The idea of forming a Yacht Club was first conceived by a group of charter members. To generate interest a sailing race was organized for August 1951. The wind did not attend, but many people did. Encouraged, the organizers arranged a meeting for November at the OK Landing United Church hall. With a good attendance it was quickly decided to form a yacht club, with Dr. Hugh Campbell Brown elected Commodore, Dr. Leon Causier Vice Commodore, Horace Gailbraith legal advisor, and Austin Collins as Secretary. Another thirty signed up as founding members, each contributing a few dollars, and June 23, 1953 the Vernon Yacht Club received its charter as a society.
Meanwhile, the hunt was on for a waterfront club site. Debris from the paddlewheel era resulted in depressed values for the affected water front properties and in 1955, with the assistance of Dr. Campbell Brown, the club purchased one lot with a small building and 50 feet of lake frontage, directly across the road from the doctor’s then new house. The Campbell Brown residence remains and the VYC is the only Okanagan yacht club to own its property.
Before boats could enter the water from this lot, heavy equipment on a barge was recruited to begin pulling the forest of pilings, the Commodore and two other club dignitaries wading out chest deep to set the choker cable. Unfortunately, all other members were out of town that week. A launch ramp was built in 1956 and served the public and the club for several years. The following year the first clubhouse opened, funded by members purchasing 15 year debentures at 7%. Built at water’s edge, the clubhouse had a stone fireplace and chimney and a verandah, which imitated a ship’s upper deck. The first Commodore’s Ball was held that year at the Allison Hotel ballroom and club records of the late 50s mention: many deadheads in the lake; midnight cruises on Charlie Holmes’ 50-ton float, “If you arrive late, stick around the launch ramp with your lights on and someone will come ashore to pick you up”, family cruises “with time for the children to swim before eating and have them home by 10:30 pm”; junior club formed; Ladies Auxiliary formed.
1959 saw the opening of the club’s federally funded breakwater and the member funded docks behind it.
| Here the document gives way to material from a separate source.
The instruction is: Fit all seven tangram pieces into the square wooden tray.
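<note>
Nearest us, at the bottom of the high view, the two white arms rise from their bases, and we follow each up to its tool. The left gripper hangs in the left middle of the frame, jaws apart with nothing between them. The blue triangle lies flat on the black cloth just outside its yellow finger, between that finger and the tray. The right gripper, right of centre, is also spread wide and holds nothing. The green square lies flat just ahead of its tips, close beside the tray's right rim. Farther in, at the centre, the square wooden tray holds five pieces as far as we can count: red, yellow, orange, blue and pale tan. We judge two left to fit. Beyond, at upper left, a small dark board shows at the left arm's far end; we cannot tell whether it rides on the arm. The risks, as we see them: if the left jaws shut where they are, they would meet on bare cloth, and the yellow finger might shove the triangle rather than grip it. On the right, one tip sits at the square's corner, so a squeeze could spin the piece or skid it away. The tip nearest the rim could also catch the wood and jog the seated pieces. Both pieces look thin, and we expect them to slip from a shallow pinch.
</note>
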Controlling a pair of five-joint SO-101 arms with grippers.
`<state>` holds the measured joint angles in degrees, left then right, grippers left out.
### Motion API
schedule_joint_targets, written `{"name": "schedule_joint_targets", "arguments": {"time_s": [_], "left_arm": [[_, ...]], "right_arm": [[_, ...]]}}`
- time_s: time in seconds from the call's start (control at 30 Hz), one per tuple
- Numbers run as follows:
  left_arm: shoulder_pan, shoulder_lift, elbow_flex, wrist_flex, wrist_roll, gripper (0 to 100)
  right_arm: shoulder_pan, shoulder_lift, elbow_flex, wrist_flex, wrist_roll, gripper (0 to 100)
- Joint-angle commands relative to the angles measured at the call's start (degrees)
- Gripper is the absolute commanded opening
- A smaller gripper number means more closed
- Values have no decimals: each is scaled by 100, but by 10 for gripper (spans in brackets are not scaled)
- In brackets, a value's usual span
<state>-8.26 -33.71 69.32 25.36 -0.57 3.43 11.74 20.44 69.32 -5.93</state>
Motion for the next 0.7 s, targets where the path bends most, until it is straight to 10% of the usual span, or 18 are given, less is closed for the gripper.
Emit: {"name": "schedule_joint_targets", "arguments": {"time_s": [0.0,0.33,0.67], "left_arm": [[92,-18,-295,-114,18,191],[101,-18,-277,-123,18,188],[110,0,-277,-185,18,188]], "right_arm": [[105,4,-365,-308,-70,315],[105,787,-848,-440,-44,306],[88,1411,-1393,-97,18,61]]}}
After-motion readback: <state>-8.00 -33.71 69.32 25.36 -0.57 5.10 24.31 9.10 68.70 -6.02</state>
In June 1960, the treasurer was seen knocking his head on a wall, muttering, “annual dues, annual dues.” By July, payment of dues was reported as “gratifying.”
During the early 60s, the club held predicted log family cruises, hosted Girl Guides and the Spokane Outboard Club, assisted the Canadian Power Squadron to establish in the Okanagan, obtained a liquor license and assisted in having navigation lights installed at Rattlesnake and Cameron Points and at Grant/Whiskey Island.
Then on February 14, 1967 there came an opportunity in disguise; the clubhouse burnt to the ground. Within 48 hours there were plans to rebuild, bigger and better for the future, using non-combustible concrete blocks. With much hard work by members the new building opened October 22, 1967.
During the 1970s and annual fishing derby became popular, a world record 9lb 6oz Kokanee landed in 1988. Membership grew slowly, and by the early 1980s planning for an enlarged marina was underway. The waterfront lot to the west was purchased from a member and in 1987 work began on a major redesign and expansion of the marina. Members were assigned to highly organized work parties and slaved like the pyramid builders, the new marina opening in May 1988.
In 1989 the new marina became the sight of what was then the largest on water boat show in BC, organized by members and becoming an annual event.
During the 1990s the number of sailboats increased steadily, two more of the adjacent lots were purchased and a further expansion in 1998 added moorage and a floating breakwater. Photographs of that period compare with those of the preparations for D-Day as eight 50 ton concrete cassions were formed and poured in the parking lot prior to being floated into place.